From 28 to 33 weeks' gestation, significant neurological reorganization takes place,
initiating fetal behavioral individuality and capacity for extrauterine survival. Infants
born at this transitional stage exhibit unexpectedly significant brain dysfunction as they
develop and age. The majority of these infants will develop psychomotor, cognitive, and
attentional function deficits as well as emotional vulnerability and substandard school
performance. Research suggests that these symptoms are due to a central deficit in frontal
lobe processing of complex information. This central deficit may result from increased
vulnerability of cerebral white matter during the last trimester of gestation, its phase of
most rapid development. Persistent stress due to inappropriate sensory stimulation may
contribute to alteration of early brain structure and function. This study will identify
specific adaptations of the preterm brain to the transient NICU experience in order to
estimate the potential of such experience in remodeling neuroanatomical structure and
neurodevelopmental function. Further, the study will evaluate a program of specialized
developmental care within the NICU environment.

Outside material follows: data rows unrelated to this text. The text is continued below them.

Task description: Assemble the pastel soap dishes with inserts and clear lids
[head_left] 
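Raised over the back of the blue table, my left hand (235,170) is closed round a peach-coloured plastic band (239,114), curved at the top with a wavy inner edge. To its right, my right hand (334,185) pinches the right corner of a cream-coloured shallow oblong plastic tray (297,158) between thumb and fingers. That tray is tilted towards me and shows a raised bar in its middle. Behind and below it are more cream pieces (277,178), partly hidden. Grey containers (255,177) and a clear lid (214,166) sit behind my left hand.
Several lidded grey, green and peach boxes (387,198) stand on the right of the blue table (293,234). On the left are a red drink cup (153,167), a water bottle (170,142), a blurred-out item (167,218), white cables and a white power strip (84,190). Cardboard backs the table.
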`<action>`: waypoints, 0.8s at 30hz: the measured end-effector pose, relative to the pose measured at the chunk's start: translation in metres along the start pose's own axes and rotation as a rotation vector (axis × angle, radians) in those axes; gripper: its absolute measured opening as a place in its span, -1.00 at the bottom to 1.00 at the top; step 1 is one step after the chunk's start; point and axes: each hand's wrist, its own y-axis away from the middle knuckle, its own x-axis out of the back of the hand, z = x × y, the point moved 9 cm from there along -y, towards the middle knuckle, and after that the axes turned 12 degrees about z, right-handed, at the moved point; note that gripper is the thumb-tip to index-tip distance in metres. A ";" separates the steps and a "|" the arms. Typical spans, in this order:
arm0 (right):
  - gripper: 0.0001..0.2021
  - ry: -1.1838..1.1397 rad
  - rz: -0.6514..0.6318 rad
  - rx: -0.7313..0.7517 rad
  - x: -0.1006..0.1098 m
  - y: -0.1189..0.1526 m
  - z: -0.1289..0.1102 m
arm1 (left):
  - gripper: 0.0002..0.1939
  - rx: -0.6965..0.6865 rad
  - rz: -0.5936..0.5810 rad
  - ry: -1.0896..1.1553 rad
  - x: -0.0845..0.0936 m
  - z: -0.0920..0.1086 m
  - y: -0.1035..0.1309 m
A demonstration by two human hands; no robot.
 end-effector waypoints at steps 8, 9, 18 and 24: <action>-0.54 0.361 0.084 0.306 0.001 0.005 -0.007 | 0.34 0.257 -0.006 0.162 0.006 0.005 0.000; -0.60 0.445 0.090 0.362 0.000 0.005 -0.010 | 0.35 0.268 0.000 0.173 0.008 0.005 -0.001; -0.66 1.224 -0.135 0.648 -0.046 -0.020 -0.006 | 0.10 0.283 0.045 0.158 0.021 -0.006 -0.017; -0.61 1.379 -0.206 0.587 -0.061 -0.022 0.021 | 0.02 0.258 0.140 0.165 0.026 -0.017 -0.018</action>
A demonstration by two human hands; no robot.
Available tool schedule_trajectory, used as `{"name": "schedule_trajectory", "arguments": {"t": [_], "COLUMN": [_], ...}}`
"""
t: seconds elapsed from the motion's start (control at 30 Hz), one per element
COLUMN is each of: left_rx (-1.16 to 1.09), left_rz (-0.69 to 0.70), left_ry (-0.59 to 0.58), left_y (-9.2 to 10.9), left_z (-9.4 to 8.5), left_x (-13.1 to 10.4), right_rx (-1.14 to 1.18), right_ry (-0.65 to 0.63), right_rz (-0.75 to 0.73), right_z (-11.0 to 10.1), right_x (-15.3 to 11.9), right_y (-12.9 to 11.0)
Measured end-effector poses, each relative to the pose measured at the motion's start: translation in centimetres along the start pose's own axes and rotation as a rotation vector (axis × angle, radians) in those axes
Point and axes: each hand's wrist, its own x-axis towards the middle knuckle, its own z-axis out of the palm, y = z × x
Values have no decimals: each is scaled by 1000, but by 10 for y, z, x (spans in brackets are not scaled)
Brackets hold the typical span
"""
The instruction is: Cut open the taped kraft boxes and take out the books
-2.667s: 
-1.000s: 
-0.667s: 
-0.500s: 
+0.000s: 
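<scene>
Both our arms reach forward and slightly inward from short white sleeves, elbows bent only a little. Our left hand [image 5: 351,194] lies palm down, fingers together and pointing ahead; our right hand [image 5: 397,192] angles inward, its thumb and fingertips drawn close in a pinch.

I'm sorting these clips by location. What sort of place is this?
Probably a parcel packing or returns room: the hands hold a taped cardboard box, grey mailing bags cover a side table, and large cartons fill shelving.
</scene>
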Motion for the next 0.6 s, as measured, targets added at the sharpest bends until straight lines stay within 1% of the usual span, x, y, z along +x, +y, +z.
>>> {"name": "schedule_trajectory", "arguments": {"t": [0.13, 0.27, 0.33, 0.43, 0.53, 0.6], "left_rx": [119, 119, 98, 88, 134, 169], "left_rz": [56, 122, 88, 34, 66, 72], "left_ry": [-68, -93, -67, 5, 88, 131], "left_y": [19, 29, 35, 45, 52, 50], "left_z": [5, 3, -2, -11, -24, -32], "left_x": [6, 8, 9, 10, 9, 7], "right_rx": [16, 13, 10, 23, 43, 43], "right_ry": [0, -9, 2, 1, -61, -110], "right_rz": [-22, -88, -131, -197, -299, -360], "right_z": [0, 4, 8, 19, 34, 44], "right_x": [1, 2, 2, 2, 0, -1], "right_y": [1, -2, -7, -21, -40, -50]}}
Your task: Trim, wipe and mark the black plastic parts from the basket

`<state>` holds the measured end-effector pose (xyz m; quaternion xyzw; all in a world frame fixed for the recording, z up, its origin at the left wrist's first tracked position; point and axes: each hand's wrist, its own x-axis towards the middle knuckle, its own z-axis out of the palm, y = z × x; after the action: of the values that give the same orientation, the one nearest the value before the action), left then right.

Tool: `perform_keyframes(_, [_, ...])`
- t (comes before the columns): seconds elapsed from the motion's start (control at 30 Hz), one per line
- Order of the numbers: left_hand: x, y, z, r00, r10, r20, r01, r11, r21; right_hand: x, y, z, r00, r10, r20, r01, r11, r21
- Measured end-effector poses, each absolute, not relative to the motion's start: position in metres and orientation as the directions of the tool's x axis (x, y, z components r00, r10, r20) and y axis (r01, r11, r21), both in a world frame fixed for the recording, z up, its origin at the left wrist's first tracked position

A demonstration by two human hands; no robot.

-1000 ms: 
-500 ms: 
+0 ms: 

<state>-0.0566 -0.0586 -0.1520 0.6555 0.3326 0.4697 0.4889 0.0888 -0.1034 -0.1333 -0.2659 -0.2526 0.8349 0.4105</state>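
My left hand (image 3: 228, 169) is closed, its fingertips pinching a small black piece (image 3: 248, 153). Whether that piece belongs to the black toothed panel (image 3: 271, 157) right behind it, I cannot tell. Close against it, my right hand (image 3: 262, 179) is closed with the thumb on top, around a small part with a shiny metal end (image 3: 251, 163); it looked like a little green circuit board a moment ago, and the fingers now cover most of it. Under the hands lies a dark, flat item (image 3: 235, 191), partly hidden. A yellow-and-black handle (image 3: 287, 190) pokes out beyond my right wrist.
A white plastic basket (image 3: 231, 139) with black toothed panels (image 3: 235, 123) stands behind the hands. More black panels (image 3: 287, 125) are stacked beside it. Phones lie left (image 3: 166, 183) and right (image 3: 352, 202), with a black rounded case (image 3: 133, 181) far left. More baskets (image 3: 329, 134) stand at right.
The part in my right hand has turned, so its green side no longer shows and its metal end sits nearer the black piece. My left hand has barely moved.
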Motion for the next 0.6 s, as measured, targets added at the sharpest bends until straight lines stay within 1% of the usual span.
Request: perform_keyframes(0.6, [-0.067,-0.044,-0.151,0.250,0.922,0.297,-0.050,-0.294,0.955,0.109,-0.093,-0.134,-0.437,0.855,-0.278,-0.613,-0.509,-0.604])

The study’s specialized developmental care model views the preterm infant as a fetus and
attempts to reduce the discrepancy between the technological hospital environment and the
mother’s womb. A developmental specialist team will support the NICU caregivers. The
developmental specialists will observe the infant’s behavior and use these observations to
formulate descriptive neurobehavioral reports and suggestions, to structure caregiving
procedures in coordination with the infant’s sleep/wake cycle, and to maintain the infant’s
well-regulated behavioral balance. The goal of the intervention is to promote the infant’s
strengths while reducing the infant’s self-regulatory vulnerability.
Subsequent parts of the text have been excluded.